> Directions: Copy every line below precisely as it appears.

> Collected material:
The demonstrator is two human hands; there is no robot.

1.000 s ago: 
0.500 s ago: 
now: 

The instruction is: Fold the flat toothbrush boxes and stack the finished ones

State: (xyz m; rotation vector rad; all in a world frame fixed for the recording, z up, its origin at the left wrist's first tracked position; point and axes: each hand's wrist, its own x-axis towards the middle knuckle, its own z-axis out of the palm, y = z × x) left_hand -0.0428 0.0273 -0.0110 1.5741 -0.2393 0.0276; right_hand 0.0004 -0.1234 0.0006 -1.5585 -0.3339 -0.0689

> Answer space:
The demonstrator is two human hands; there is no robot.

1.000 s ago: 
0.500 s ago: 
now: 

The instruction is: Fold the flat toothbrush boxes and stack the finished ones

State: (xyz m; rotation vector rad; all in a world frame fixed for the recording, z up, its origin at the left wrist's first tracked position; point and axes: each hand's wrist, its own x-axis towards the middle knuckle, its own z-axis out of the palm, y = z × x) left_hand -0.0428 0.0273 -0.0110 1.5741 -0.2393 0.0276; right_hand 0.0004 -0.1234 0.0006 -1.5585 -0.3339 -0.0689

No more work is left in this exercise.